Fig. 1: NFI factor motifs are enriched in adult erythroblasts.
figure 1

a Sorting schema for primary erythroblasts derived from CD34 + BM and CB cells to obtain seven discrete cell populations based on the expression of erythroid surface markers CD36 and CD235a. b Analysis of ATAC-seq peaks with increased chromatin accessibility in BM-derived cells relative to CB-derived cells showing enrichment of three NFI factor DNA binding motifs numerically annotated as 1438 [TGGCANNNTGCCA], 2339 (TGCCAA), and 2340 (GCCAA). Asterisks signify Benjamini-Hochberg corrected P-values from a Fisher’s exact test that are ≤ 0.01. c Transcription factor footprinting analysis of differentially accessible peaks between BM- and CB-derived populations 3–5 measuring the difference in footprint depth or flanking accessibility, between BM and CB cells at each TF motif, confirming enrichment of NFI motifs in BM populations. Data are representative of two biological replicates.

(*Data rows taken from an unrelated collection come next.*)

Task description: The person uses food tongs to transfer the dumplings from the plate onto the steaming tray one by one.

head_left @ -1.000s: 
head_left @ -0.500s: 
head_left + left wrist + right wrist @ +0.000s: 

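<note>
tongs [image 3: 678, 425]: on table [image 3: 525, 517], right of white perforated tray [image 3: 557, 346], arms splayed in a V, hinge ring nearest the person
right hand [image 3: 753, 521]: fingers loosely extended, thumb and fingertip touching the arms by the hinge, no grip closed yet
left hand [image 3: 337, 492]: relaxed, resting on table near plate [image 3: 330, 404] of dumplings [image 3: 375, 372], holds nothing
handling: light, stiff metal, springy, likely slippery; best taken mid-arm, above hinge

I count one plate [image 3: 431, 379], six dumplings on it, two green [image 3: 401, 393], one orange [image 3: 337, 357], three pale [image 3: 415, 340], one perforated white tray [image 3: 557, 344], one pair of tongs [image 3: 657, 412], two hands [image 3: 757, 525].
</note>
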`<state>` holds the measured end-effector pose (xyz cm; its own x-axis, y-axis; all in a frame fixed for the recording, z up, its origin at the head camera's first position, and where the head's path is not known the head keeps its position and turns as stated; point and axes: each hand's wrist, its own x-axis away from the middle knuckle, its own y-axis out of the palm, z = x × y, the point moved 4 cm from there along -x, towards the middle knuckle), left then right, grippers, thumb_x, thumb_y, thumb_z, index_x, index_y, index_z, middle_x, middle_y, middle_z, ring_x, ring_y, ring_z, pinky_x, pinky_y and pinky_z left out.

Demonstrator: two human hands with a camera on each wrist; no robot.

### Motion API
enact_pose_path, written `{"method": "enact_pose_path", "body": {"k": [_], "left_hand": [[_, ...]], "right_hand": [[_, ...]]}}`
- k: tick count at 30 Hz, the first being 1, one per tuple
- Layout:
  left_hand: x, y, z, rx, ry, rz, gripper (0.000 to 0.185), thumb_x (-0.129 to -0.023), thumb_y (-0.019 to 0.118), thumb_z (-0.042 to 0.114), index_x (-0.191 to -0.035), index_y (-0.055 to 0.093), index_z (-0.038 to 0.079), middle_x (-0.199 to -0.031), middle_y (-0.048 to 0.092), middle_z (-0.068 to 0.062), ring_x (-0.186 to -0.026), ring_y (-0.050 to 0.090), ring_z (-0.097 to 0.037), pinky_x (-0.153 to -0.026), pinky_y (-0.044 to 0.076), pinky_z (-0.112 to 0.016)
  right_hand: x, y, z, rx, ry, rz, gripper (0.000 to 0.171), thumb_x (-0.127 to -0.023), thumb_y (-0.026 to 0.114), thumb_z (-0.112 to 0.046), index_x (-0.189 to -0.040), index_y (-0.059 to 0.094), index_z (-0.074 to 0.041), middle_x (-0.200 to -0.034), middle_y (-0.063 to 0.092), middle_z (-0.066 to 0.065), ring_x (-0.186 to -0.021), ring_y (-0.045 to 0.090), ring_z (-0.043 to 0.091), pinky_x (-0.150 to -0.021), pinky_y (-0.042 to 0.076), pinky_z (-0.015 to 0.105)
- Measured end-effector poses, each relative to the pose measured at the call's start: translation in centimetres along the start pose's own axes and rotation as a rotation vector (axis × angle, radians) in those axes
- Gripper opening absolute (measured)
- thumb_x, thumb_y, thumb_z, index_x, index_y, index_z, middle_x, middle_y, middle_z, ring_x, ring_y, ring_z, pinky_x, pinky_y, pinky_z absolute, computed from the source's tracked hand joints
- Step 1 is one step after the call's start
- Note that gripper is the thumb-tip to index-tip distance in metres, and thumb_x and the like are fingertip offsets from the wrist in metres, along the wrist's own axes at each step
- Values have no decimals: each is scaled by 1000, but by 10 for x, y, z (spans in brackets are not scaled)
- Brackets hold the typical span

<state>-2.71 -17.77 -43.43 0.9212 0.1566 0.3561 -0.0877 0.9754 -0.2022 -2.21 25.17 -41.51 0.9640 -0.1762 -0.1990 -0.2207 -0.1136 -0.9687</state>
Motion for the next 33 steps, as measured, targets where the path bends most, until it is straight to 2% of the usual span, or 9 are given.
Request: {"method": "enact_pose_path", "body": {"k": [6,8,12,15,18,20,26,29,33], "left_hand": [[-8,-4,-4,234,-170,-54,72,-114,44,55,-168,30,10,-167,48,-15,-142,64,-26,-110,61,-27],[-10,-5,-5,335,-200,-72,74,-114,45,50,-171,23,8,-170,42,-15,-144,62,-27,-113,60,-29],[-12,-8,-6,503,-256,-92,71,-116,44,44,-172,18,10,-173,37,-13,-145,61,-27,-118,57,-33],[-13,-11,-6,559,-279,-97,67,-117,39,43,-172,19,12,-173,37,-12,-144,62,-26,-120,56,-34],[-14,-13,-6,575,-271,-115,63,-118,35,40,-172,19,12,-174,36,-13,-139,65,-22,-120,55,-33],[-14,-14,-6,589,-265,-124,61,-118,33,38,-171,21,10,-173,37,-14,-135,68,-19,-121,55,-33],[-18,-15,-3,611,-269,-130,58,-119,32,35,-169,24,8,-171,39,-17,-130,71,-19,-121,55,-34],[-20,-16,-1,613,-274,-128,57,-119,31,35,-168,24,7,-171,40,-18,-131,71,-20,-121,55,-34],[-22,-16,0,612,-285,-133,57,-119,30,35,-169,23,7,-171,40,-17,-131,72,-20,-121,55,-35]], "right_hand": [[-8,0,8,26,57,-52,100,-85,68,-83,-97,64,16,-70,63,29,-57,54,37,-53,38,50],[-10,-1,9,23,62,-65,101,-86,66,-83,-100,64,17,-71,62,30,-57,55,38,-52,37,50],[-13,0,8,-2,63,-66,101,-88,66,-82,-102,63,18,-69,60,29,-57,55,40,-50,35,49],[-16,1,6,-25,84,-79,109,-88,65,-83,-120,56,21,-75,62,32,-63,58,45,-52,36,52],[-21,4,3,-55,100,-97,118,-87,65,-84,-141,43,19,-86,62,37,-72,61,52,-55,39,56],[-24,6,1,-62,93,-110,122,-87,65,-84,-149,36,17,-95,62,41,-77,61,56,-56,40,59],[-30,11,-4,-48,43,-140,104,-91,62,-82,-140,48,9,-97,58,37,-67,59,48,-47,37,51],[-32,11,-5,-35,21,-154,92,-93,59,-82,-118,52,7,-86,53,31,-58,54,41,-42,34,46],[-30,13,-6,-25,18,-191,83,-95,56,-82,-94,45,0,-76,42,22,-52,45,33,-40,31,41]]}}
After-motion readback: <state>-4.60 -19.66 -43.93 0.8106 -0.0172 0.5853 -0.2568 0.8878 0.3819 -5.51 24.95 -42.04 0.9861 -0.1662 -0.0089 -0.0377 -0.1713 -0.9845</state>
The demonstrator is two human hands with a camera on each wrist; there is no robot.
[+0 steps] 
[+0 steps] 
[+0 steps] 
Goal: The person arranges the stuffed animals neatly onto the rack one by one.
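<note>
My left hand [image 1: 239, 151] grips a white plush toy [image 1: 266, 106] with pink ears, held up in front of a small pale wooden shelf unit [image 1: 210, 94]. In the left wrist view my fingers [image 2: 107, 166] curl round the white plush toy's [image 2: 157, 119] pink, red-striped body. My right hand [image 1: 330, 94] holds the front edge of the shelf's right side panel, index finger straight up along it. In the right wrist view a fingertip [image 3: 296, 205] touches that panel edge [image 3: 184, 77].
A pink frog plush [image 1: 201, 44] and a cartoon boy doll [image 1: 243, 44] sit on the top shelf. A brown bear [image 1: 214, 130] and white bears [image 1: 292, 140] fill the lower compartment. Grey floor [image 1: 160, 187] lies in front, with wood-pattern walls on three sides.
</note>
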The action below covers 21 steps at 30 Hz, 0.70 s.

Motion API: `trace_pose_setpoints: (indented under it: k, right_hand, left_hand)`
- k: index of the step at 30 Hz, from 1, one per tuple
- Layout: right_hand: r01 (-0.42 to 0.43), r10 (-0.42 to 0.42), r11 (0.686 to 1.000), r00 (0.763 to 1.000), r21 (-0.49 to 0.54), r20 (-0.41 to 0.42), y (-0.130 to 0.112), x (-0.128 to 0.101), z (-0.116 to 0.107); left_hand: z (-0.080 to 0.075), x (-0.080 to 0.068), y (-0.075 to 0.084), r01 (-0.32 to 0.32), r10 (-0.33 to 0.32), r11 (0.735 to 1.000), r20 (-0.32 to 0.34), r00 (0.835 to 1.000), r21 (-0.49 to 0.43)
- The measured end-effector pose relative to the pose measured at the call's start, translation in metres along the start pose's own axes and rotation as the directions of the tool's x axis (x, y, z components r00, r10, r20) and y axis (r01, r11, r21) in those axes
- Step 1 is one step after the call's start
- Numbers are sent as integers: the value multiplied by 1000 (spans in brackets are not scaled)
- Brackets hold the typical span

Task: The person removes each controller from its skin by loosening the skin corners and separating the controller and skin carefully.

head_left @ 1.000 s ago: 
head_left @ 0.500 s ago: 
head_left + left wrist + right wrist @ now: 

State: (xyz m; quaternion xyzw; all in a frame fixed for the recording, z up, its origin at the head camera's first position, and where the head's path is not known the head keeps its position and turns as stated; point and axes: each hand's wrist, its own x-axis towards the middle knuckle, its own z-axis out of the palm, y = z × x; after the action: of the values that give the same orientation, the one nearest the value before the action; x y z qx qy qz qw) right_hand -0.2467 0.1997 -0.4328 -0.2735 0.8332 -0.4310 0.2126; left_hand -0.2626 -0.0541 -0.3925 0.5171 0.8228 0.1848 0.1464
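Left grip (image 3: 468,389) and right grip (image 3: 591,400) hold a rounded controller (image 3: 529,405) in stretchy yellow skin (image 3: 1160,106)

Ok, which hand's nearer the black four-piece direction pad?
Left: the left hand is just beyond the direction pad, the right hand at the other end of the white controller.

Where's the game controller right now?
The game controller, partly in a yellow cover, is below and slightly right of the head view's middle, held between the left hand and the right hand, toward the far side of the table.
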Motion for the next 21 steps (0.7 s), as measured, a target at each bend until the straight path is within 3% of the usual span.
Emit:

To identify transcription factors driving fetal or adult cell state, and potentially beta-like globin gene expression preference, we searched for DNA binding motifs within regions of differential chromatin accessibility. Based on clustering observed in the PCA analysis, three maturational groups were defined, populations 1–2 (early-stage erythroblasts), populations 3–5 (mid-stage erythroblasts), and populations 6–7 (late-stage erythroblasts). We found NFI motifs were significantly enriched under peaks with increased chromatin accessibility in BM relative to CB in all groups [populations 1–2, motif 1438 (FDR = 5.5 × 10−3); populations 3–5, motifs 2339 (FDR = 2.1 × 10−4) and 2340 (FDR = 9.6 × 10−7); populations 6–7, motifs 1438 (FDR = 2.5 × 10−5), 2339 (FDR = 5.9 × 10−5) and 2340 (FDR = 4.8 × 10−5)] (Fig. 1b, Supplementary Data 1). An orthogonal analysis approach called transcription factor footprinting showed that both flanking accessibility and footprint depth17 at NFI motifs were also greater in BM relative to CB, providing additional evidence for increased NFI factor genome occupancy in BM versus CB cells (Fig. 1c). Supporting this observation are findings by Lessard et al., who reported genome-wide enrichment of NFI motifs in regions of differential DNA methylation in adult compared to fetal erythroblasts18.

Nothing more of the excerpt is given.